[PROMPT]
Find all lines in the listing that include the word "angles", then copy them.

----------------------------------------

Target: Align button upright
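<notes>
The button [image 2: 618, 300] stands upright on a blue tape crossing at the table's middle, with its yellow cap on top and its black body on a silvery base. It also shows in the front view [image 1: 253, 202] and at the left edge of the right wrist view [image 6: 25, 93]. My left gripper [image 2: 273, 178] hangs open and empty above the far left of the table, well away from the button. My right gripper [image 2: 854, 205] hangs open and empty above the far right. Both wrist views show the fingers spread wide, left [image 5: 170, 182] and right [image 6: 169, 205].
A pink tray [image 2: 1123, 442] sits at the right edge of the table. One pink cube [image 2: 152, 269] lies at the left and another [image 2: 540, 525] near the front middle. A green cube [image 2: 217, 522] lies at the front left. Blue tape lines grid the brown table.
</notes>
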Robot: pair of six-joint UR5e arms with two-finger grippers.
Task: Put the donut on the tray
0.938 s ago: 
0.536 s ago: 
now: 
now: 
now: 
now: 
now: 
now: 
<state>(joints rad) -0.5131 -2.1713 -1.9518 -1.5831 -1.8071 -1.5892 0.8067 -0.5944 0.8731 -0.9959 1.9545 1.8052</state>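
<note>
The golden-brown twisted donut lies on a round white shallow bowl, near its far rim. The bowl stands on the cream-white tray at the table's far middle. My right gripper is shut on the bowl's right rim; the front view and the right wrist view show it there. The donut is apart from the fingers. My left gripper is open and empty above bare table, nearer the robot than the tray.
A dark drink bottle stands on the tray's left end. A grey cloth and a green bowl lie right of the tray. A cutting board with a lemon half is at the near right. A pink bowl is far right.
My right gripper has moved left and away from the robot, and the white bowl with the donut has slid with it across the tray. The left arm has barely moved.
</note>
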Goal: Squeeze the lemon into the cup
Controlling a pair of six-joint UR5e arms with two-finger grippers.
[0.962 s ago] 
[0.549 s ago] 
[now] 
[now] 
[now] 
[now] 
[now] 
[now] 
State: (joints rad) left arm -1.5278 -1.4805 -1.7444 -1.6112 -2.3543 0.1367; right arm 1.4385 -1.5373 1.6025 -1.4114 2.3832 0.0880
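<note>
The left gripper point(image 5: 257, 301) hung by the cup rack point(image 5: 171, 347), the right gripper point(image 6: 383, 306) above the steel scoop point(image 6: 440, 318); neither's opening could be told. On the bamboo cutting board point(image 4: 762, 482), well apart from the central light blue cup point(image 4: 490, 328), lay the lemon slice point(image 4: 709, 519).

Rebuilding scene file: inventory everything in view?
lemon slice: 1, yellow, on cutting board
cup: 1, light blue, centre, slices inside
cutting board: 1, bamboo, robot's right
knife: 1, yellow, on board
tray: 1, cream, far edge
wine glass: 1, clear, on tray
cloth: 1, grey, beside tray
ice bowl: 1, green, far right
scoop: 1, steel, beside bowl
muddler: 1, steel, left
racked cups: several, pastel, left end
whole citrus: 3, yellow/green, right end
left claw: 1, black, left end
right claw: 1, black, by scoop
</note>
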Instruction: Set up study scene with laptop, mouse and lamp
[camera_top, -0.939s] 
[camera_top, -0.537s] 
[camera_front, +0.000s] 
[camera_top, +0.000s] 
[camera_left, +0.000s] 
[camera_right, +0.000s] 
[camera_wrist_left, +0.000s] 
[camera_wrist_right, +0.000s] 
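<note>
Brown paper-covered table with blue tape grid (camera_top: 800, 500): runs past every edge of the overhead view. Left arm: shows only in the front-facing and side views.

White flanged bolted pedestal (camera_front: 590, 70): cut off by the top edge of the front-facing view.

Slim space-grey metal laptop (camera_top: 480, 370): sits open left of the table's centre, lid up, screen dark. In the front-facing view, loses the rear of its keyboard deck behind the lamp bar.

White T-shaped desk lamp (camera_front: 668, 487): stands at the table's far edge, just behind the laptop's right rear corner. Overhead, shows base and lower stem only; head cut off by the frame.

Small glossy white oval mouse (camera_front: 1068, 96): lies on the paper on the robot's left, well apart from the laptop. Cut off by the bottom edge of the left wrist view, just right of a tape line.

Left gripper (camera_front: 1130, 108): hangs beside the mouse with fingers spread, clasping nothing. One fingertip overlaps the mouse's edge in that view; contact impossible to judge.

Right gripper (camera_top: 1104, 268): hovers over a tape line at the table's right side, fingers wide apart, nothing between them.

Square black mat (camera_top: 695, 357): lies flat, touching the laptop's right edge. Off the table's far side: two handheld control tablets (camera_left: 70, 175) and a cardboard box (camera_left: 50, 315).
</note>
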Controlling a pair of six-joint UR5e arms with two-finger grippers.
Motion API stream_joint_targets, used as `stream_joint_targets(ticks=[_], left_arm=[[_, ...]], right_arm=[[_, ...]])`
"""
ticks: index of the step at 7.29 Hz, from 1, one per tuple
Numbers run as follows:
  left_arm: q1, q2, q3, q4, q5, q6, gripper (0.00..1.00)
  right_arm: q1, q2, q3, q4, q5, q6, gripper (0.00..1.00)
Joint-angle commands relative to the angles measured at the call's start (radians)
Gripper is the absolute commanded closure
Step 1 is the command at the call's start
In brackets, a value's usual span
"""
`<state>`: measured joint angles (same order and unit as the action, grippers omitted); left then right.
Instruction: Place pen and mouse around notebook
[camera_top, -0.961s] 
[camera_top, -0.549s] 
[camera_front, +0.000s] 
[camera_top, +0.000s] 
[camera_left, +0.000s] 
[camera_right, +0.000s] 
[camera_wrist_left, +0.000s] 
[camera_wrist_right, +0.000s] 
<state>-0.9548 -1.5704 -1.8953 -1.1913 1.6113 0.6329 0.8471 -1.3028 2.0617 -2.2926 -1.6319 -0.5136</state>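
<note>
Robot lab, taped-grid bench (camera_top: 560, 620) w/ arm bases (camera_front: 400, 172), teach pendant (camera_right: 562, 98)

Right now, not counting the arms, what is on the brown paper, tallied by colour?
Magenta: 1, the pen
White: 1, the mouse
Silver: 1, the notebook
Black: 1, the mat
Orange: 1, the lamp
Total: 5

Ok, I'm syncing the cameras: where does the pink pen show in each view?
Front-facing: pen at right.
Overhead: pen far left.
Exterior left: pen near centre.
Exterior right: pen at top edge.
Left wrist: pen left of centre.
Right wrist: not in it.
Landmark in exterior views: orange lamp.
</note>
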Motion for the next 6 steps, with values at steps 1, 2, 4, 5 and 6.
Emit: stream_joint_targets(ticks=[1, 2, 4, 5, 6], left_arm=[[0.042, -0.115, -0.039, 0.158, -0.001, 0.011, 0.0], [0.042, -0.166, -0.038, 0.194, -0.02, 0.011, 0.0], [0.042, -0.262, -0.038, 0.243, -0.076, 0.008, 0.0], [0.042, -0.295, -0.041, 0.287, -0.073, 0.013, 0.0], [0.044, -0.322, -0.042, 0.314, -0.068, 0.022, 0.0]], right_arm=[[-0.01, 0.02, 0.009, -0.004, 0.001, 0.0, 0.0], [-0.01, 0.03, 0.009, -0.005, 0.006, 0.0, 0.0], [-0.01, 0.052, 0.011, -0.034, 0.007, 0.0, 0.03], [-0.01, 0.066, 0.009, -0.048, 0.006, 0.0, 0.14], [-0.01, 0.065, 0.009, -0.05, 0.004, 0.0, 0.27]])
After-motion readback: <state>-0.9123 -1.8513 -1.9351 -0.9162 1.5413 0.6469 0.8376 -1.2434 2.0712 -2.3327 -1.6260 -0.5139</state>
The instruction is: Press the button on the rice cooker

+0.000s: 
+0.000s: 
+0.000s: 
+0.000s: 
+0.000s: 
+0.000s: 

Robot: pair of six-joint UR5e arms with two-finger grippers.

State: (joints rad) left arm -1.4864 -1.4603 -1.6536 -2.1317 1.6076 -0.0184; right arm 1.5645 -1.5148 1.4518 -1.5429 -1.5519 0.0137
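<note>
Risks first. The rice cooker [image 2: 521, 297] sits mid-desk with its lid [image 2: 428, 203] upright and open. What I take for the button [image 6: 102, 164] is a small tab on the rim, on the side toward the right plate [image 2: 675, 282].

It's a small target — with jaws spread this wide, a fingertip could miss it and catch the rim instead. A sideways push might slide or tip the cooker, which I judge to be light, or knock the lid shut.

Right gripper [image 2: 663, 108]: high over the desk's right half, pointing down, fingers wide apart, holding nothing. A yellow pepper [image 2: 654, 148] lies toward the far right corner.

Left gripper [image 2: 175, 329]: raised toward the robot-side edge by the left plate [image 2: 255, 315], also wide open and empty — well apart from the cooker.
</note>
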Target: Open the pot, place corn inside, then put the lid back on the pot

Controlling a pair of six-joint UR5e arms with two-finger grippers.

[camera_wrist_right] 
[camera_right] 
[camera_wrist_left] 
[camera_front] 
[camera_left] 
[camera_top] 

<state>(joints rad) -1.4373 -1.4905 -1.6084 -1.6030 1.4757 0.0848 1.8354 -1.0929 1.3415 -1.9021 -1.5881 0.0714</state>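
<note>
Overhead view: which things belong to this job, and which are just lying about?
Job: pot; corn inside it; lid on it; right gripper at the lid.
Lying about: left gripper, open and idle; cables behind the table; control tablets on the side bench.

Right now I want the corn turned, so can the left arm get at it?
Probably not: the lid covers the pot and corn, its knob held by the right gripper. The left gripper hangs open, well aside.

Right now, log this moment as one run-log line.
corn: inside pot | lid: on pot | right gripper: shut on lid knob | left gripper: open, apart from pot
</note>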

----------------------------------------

[RESPONSE BOX]
Joint-angle commands relative to the angles measured at the call's start (radians)
`<state>`: measured joint angles (same order and unit as the action, grippers omitted); left then right.

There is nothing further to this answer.